_TASK DETAILS:_ Return, with both end lines included, exactly what the data below holds from the line with "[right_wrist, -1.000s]" through the line with "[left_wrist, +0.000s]", though not the pictures.
--- DATA FOR THIS EXERCISE ---
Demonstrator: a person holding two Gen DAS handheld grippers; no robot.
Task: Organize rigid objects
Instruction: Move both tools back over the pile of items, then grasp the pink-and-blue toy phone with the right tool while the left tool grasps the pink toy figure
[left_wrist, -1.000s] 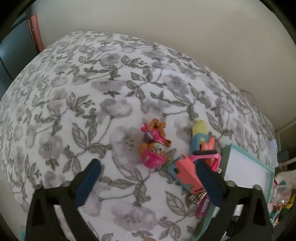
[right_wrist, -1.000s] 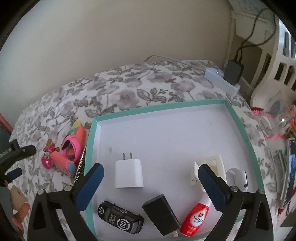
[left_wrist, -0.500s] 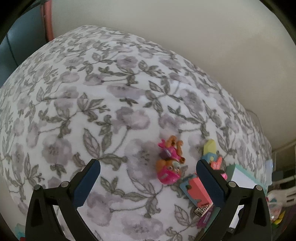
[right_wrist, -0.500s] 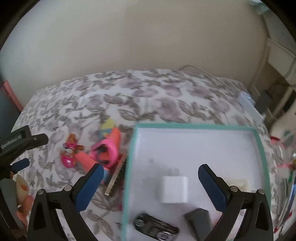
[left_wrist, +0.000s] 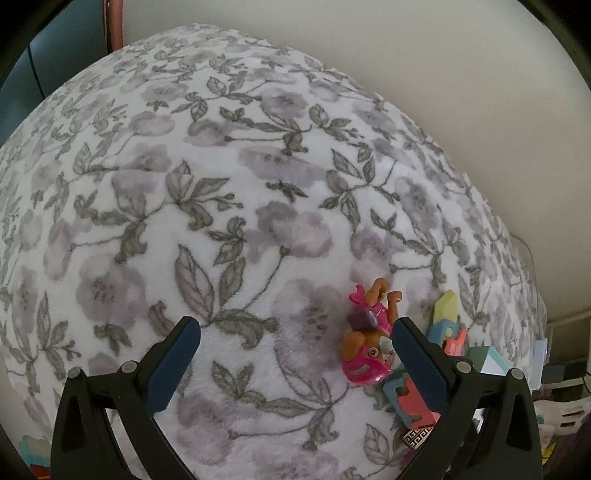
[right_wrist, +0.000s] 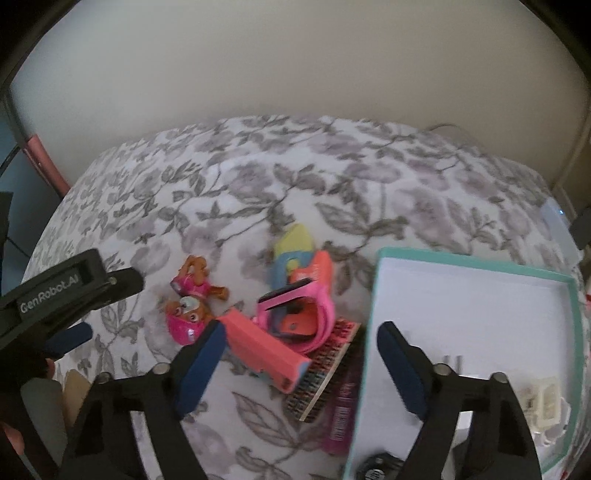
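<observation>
Floral blanket (left_wrist: 229, 206) holds a toy pup (left_wrist: 367, 343) beside the teal-rimmed tray (right_wrist: 476, 266).

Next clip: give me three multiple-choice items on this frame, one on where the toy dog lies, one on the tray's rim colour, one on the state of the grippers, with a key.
1. Where does the toy dog lie?
A. in the tray
B. on the floral blanket, left of the tray
C. between the right gripper's fingers

2. What colour is the rim of the tray?
A. teal
B. red
C. black

3. What state are the two grippers in?
A. both shut on toys
B. left shut, right open
C. both open and empty

Key: 1 B, it rests on the blanket beyond the pile of pink toys; 2 A, a teal edge frames the white floor; 3 C, the left gripper and right gripper show wide gaps with nothing held.
</observation>
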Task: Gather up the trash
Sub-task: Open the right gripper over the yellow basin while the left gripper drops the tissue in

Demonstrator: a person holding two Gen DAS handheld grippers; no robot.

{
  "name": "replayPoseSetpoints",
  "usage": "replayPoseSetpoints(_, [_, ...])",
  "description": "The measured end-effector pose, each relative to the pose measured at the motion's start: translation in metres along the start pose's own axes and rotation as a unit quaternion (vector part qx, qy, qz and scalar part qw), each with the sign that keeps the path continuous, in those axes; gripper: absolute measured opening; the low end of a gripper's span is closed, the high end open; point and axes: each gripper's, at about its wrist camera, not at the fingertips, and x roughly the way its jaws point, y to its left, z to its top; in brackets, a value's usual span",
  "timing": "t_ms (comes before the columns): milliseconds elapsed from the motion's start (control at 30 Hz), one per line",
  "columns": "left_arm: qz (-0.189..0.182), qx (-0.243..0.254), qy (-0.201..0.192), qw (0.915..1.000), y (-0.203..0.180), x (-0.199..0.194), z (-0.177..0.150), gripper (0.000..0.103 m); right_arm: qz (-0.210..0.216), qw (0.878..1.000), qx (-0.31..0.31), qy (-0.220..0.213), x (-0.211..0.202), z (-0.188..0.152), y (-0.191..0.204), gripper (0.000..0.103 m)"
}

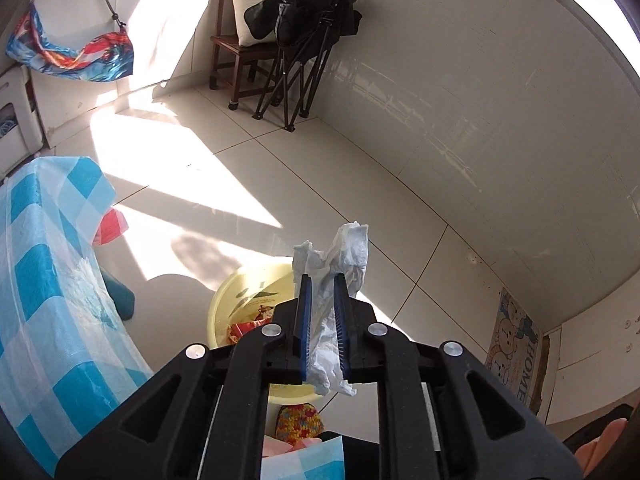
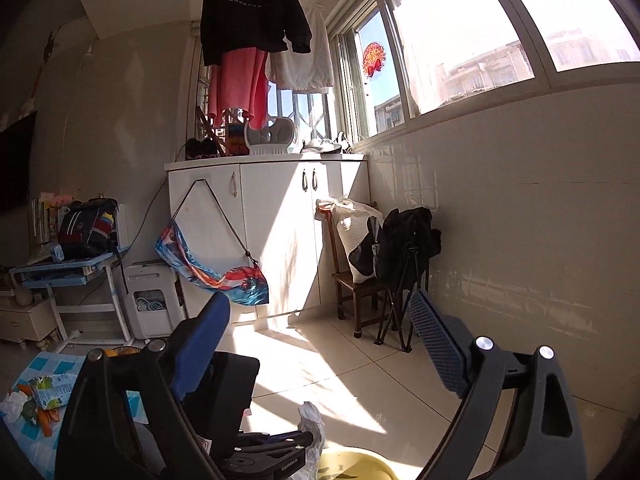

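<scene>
My left gripper (image 1: 323, 280) is shut on a crumpled white tissue (image 1: 340, 256) and holds it in the air above a yellow basin (image 1: 236, 292) on the floor. The basin holds a red wrapper (image 1: 248, 322). In the right wrist view the same tissue (image 2: 310, 420) and the left gripper (image 2: 272, 446) show at the bottom, over the basin's rim (image 2: 352, 462). My right gripper (image 2: 320, 312) is open and empty, raised above the floor. More trash, a green packet (image 2: 50, 392) and white paper, lies on the blue checked tablecloth (image 2: 24, 436).
A table with a blue checked cloth (image 1: 48, 280) stands left of the basin. A wooden chair (image 1: 236, 52) with a white sack and a black folding chair (image 1: 304, 60) stand by the far wall. A white cabinet (image 2: 276, 232) and a small desk (image 2: 72, 276) are at the back.
</scene>
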Motion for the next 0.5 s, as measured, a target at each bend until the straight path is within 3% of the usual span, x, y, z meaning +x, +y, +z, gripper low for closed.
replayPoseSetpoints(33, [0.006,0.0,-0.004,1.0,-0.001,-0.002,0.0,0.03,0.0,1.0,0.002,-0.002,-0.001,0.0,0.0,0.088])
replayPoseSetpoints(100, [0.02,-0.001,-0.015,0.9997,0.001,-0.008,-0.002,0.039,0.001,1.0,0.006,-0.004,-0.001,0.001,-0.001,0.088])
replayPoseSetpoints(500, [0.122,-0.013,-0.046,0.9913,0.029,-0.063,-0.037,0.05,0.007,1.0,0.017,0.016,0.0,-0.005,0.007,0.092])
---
_RESULT:_
[right_wrist, -1.000s] 
[left_wrist, -0.500s] 
[right_wrist, -0.500s] 
[left_wrist, +0.000s] 

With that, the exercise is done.